Helping parents of kids with leukemia
Helping parents of kids with leukemia
Program encourages families to ask questions
In the days after a child has been diagnosed with leukemia, parents often must wrestle with decisions about participation in clinical trials. It's a busy and stressful period, as family members are still dealing with the trauma of the diagnosis.
To try to help families through this difficult time, researchers must not only get information to them in an understandable way, but without inconveniencing them as they deal with demands of their child's clinical care.

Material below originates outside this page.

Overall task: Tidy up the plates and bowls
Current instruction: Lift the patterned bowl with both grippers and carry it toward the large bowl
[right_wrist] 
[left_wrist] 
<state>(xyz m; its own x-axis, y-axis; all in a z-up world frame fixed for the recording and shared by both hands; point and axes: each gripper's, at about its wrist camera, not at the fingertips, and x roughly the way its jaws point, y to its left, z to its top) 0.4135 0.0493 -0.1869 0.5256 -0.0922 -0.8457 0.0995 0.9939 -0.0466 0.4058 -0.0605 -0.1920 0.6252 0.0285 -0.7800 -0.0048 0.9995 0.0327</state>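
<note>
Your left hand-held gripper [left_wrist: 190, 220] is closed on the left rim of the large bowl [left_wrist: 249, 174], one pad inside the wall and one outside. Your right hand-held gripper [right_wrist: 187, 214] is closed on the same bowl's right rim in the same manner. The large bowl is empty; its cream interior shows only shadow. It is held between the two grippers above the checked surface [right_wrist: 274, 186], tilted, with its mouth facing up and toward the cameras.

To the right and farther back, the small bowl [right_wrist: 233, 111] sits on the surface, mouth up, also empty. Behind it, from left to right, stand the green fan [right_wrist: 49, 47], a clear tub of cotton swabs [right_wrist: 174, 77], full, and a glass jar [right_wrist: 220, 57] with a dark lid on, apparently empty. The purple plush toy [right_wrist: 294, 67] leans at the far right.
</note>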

Rebecca Hazen, PhD, a psychologist at Rainbow Babies and Children's Hospital in Cleveland, OH, says she noticed while working on studies that it was difficult to schedule with families to relay information to them.

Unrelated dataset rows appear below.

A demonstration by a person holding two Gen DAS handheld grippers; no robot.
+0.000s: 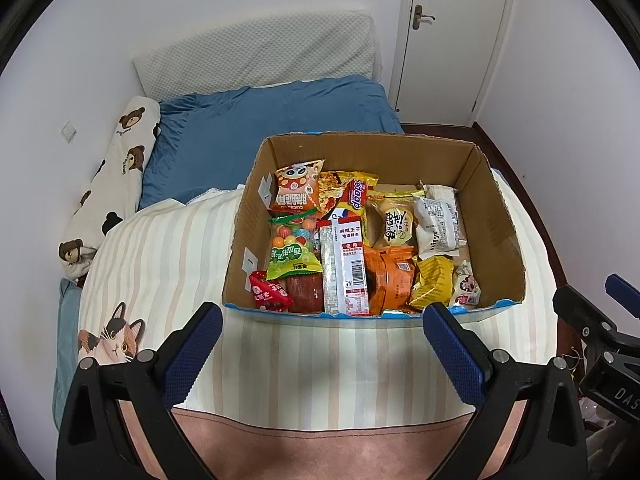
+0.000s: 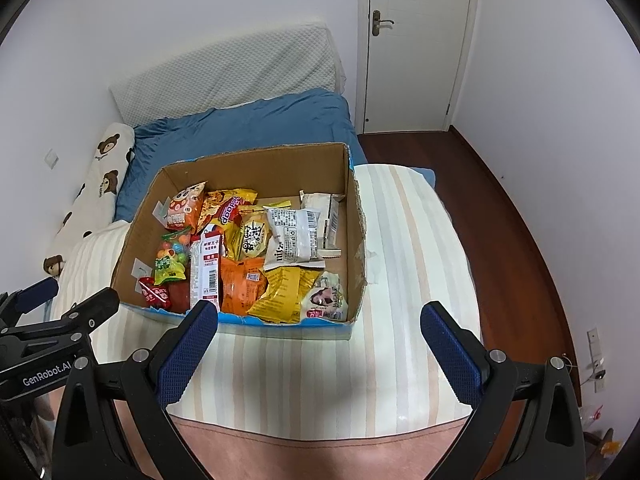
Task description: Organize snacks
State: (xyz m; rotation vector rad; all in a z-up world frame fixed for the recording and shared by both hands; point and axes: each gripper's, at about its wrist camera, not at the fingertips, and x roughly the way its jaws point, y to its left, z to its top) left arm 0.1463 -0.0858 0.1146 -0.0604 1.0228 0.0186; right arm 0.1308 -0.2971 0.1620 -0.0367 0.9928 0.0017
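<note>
An open cardboard box [image 1: 496,216] [image 2: 354,216] sits on the striped quilt and holds several snack packets. Among them are a tall white and red packet [image 1: 346,268] [image 2: 208,268], a green candy bag [image 1: 290,248], an orange packet [image 1: 394,276] [image 2: 242,280], a yellow packet [image 1: 434,280] [image 2: 282,290] and a white wrapped cake [image 1: 436,220] [image 2: 294,236]. My left gripper [image 1: 322,320] hangs open just in front of the box's near edge, holding nothing. My right gripper [image 2: 320,320] is open too, at the box's near right corner, and is empty.
The box rests on a striped quilt [image 1: 312,360] [image 2: 400,248] with a cat print, on a bed with a blue blanket [image 1: 260,120], a bear-print pillow [image 1: 116,184] and a white padded headboard. A white door [image 2: 416,40] and dark wood floor [image 2: 500,208] lie to the right.
</note>
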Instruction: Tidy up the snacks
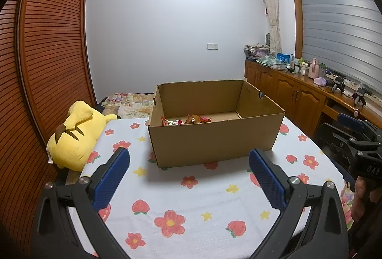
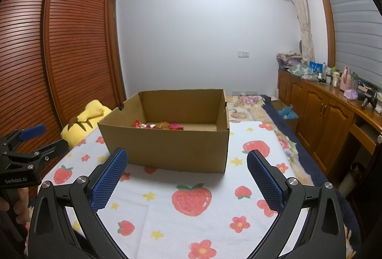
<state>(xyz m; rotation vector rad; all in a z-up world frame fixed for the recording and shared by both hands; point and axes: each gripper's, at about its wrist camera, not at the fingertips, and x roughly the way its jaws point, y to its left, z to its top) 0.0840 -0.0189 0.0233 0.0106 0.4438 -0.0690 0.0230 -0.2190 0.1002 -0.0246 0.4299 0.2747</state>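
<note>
An open cardboard box [image 1: 210,142] stands on a table with a strawberry-and-flower cloth [image 1: 191,206]. Red, pink and brown snack packets [image 1: 188,120] lie on its floor at the left. The box [image 2: 172,146] and the snack packets [image 2: 160,125] also show in the right wrist view. My left gripper [image 1: 189,158] is open and empty, just in front of the box. My right gripper [image 2: 187,159] is open and empty, also just short of the box's near wall. The other gripper shows at each view's edge: the right gripper's body [image 1: 358,144] and the left gripper's body [image 2: 21,153].
A yellow plush toy [image 1: 76,134] lies at the table's left edge beside a wooden slatted wardrobe [image 1: 47,56]. A bed with a floral quilt [image 2: 248,106] is behind the table. A wooden cabinet [image 2: 329,110] with bottles and clutter runs along the right wall.
</note>
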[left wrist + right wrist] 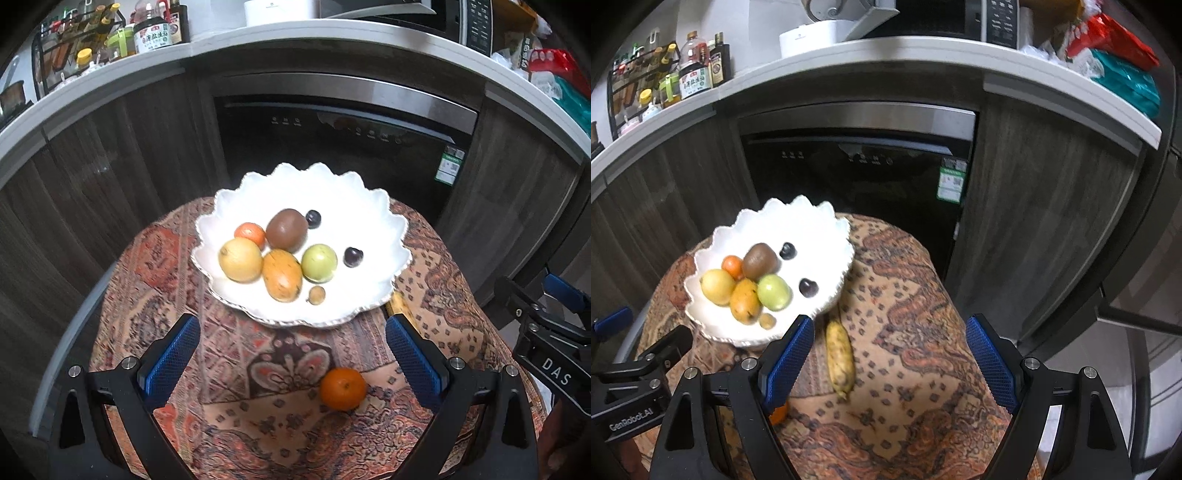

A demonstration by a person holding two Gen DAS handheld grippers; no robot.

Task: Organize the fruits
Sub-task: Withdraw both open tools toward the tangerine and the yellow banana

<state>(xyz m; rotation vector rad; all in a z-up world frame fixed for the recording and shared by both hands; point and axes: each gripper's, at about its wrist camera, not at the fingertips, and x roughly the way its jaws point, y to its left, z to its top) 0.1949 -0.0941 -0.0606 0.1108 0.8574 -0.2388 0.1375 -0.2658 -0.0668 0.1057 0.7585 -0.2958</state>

"Sometimes it was hard to get parents to agree to sit down for an extra session with a nurse to go through this information," she says. "In some studies we had done, we had a pretty high participation rate, but we were finding there were a fair amount of people who said they just didn't have time for this."

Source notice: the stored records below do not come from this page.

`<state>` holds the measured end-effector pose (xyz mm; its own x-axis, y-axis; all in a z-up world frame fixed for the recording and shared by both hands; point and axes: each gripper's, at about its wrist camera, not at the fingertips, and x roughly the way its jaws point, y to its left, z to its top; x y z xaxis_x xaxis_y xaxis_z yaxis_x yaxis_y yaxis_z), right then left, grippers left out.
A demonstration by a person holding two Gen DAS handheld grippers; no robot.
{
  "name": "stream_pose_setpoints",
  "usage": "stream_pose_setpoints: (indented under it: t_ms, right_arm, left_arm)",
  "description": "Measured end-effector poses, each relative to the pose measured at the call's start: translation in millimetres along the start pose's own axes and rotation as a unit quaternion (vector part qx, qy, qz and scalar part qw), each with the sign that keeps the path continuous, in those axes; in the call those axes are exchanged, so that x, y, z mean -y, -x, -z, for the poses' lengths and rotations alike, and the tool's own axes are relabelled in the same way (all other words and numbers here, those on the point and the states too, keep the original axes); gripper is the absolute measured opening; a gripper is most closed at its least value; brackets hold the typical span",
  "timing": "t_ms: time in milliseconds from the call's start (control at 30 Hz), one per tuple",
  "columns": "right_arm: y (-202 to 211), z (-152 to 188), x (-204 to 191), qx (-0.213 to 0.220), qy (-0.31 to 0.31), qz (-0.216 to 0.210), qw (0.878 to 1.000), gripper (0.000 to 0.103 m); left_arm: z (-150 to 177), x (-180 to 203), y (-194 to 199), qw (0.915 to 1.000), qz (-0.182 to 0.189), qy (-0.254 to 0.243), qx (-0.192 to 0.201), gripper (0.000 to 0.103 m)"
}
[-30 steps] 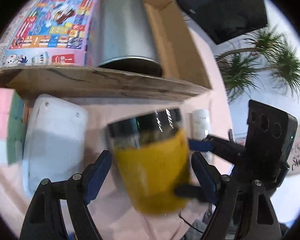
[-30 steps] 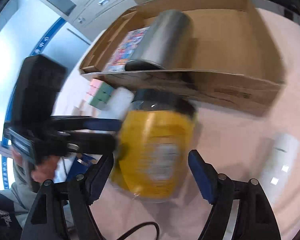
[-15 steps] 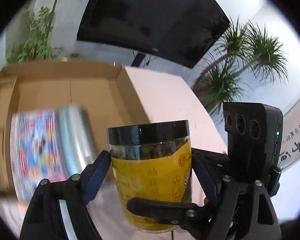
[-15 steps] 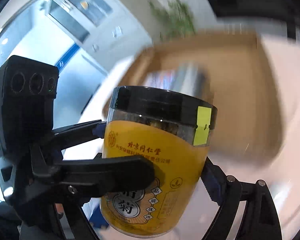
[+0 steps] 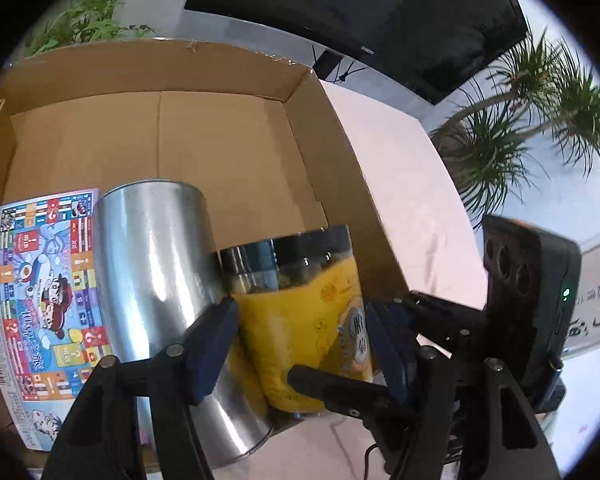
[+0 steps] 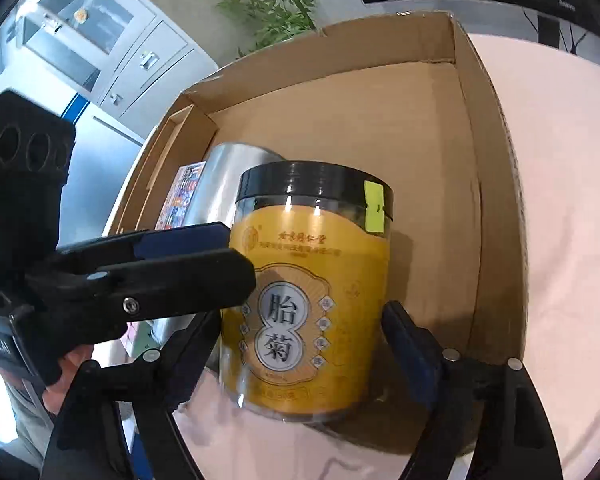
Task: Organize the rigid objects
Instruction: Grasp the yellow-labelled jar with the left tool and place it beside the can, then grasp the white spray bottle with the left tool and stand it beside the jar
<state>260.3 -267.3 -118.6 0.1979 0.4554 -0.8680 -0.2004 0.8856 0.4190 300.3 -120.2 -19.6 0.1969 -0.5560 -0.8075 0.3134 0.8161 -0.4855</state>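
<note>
Item under handling: one jar with a yellow label, black lid and clear band under the lid. It stands close to upright.

Location: the jar is at the near wall of the box, toward the box's right side. Its base overlaps that near wall in both views. I cannot tell whether the base rests on the box floor or is carried clear of it.

Left gripper: both blue pads lie against the jar's sides, low on the label. Its jaws have just been closing with the jar between them. Finding: clamped on the jar. A hand holds this tool outside the box, off its left end.

Right gripper: the pads sit on opposite sides of the jar's lower half, meeting its outline on both sides. These jaws have also just been closing, with the jar between them. Finding: gripping the jar. It crosses the left gripper's line at the near wall.

Other contents of the box: a silver can lies on its side along the box floor, immediately left of the jar. Contact between the two cannot be confirmed. A flat printed pack lies on the floor left of the can, at the box's left end. The far half of the box floor is bare cardboard.

The box sits on a pink table.
</note>
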Motion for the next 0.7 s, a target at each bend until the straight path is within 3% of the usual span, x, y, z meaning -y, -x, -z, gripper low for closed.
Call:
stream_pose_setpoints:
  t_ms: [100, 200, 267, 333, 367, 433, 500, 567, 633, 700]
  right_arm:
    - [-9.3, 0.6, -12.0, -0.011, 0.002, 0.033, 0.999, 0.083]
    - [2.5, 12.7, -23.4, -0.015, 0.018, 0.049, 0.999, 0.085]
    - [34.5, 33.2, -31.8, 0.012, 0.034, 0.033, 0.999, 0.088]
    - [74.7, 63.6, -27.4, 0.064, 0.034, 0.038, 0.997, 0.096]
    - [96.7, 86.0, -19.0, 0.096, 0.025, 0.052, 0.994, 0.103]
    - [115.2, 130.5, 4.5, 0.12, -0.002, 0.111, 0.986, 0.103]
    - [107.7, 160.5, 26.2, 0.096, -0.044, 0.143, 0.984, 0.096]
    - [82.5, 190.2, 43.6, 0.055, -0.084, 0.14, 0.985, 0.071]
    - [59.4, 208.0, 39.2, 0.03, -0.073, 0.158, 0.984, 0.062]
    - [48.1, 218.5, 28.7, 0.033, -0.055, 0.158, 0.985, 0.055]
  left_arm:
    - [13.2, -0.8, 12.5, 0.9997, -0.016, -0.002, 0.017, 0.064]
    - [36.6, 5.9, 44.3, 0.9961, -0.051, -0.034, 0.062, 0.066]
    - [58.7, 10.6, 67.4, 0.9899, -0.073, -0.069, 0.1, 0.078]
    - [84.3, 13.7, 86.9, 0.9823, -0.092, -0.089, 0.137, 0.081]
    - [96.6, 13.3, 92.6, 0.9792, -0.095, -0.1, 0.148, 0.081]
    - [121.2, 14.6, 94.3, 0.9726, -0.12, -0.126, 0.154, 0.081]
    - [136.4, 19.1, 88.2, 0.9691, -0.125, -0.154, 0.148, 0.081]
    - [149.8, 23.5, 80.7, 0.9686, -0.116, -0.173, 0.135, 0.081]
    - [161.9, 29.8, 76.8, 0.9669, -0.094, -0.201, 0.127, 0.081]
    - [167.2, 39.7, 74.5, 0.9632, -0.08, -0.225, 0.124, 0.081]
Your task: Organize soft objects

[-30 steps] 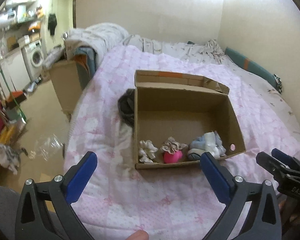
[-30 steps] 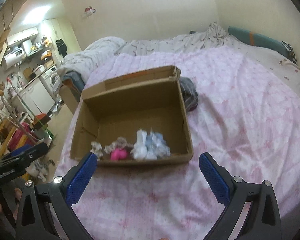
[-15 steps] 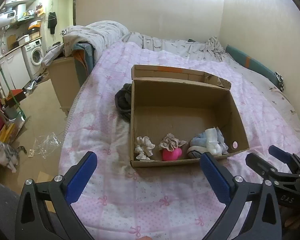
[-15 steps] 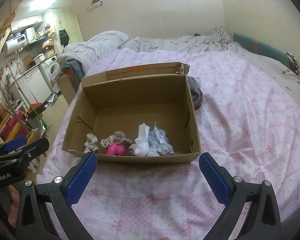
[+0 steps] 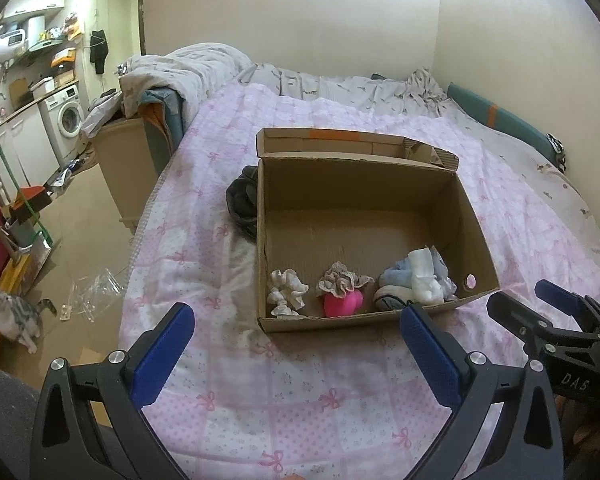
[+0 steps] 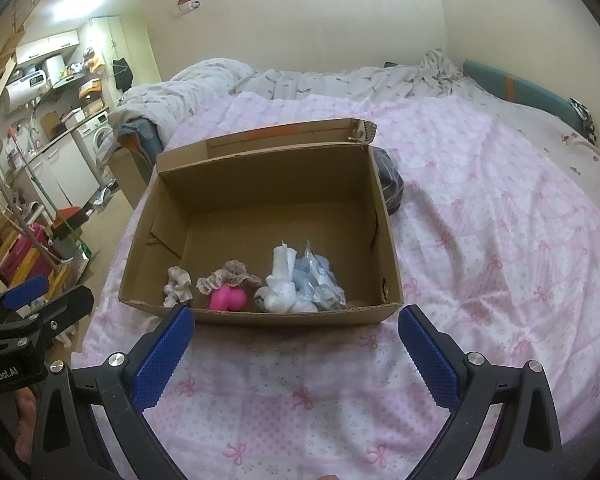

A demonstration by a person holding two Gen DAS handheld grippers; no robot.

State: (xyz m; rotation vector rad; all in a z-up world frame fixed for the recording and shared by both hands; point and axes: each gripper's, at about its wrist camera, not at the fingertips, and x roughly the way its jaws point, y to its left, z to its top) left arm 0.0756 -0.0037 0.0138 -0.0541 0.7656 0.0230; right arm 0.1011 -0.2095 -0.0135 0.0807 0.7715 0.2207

So when her team developed an anticipatory guidance to help lead families through the informed consent process, they instead used a DVD presentation, which made it available for the family to review on their own time.
The guidance is not for a particular study, but seeks to explain to families what they should expect from informed consent in general. Hazen says the goal was not necessarily to increase participation she says most children with leukemia end up participating in clinical trials but to better prepare the parents for dealing with the informed consent process, and in turn improve understanding.
"We're really more interested in improving the process," she says. "It's more about making sure that they actually understand what they're agreeing to participate in."
Encouraging questions
Anticipatory guidance is a technique that also has been used in injury prevention and relaying child-rearing information to families. In this study, it consisted of a 20-minute video that educated parents about the goals of research and treatment, the principle of voluntary participation, confidentiality protections, the idea of randomization and other aspects of informed consent for a clinical trial.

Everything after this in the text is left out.